START Information provided
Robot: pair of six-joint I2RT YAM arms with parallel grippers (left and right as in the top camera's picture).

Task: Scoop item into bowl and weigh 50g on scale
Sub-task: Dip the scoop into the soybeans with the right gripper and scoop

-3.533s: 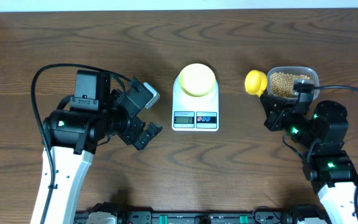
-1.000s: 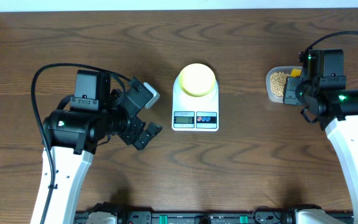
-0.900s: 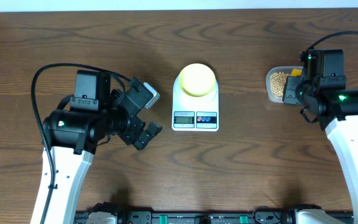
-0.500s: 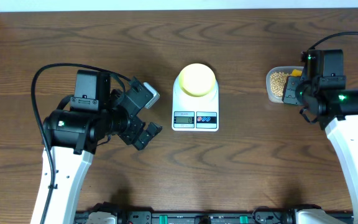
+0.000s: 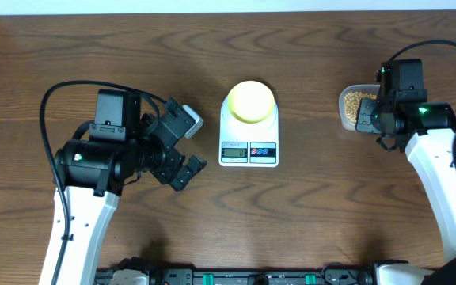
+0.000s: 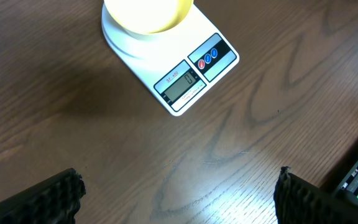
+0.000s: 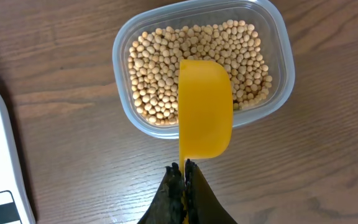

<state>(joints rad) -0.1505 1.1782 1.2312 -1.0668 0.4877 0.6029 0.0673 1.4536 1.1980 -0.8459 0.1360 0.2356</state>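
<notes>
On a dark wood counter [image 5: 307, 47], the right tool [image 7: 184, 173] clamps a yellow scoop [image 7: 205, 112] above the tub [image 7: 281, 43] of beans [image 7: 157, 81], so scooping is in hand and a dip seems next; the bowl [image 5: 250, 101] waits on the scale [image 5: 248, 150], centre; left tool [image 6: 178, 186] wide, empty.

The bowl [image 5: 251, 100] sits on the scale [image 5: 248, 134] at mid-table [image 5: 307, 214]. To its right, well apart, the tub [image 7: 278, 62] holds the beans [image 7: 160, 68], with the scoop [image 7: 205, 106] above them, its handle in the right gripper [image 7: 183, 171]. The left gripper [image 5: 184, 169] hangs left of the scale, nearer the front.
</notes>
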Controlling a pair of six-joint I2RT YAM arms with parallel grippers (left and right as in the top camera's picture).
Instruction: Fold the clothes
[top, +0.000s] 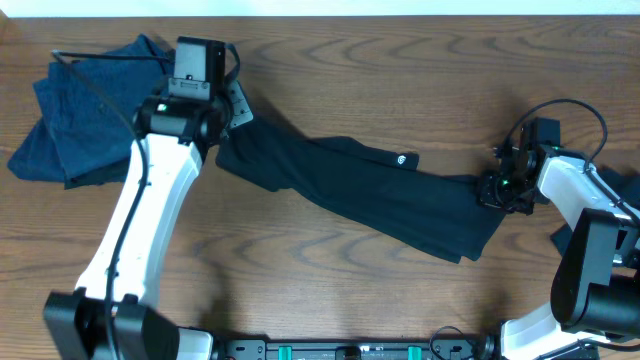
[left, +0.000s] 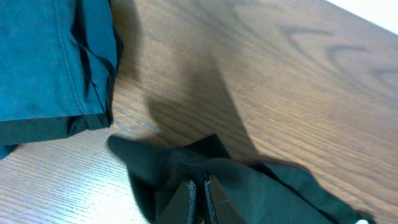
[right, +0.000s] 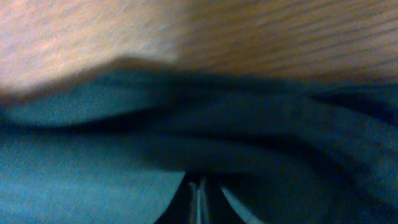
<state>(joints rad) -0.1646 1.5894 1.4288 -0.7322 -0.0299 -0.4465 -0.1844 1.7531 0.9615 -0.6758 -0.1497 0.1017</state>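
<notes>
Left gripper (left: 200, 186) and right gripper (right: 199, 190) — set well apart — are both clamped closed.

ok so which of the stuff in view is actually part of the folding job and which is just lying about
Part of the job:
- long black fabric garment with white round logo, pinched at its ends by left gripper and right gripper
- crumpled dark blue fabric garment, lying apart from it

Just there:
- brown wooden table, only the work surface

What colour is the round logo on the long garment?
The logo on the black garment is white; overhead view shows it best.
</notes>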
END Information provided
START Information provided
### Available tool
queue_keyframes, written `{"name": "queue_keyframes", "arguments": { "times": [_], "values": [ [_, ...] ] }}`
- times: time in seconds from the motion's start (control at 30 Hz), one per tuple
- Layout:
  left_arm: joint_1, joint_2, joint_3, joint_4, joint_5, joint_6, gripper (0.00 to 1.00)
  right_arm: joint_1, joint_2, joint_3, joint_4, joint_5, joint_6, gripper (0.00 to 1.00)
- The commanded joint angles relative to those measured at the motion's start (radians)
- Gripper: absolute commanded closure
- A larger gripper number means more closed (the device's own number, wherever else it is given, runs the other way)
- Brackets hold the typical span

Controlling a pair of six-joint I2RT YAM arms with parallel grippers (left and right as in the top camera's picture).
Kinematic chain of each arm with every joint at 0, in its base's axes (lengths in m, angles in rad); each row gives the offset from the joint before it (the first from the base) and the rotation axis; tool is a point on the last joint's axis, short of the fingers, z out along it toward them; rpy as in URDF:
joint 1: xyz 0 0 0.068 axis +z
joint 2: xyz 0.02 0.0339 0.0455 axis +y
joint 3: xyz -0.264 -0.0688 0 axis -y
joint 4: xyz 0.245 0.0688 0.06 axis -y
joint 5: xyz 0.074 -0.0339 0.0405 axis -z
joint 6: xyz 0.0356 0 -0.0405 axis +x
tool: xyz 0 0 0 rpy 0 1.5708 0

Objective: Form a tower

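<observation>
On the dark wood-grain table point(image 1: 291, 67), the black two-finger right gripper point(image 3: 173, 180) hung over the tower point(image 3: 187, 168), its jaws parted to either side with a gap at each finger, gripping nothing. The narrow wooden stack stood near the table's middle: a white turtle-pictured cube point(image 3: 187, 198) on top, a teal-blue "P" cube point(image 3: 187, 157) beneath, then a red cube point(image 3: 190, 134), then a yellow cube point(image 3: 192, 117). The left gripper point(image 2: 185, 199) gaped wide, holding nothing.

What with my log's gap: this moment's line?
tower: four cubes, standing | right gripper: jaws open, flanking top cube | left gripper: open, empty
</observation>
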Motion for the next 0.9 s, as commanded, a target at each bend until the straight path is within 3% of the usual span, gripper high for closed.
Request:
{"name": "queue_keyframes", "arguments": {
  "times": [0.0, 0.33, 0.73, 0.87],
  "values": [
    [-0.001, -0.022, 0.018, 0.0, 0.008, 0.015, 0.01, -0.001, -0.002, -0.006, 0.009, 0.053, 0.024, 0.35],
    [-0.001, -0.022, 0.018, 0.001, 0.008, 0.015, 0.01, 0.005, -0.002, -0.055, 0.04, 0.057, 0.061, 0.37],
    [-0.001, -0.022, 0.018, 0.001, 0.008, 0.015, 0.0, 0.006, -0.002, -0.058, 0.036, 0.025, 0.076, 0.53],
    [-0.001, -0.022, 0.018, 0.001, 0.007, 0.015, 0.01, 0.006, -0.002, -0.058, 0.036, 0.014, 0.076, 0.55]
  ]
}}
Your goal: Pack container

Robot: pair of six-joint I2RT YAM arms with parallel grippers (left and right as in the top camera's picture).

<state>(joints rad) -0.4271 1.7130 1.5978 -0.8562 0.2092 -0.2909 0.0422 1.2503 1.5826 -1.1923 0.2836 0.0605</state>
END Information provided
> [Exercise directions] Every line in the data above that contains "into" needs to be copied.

> [Response]
Task: Scoop item into bowl and weigh 50g on scale
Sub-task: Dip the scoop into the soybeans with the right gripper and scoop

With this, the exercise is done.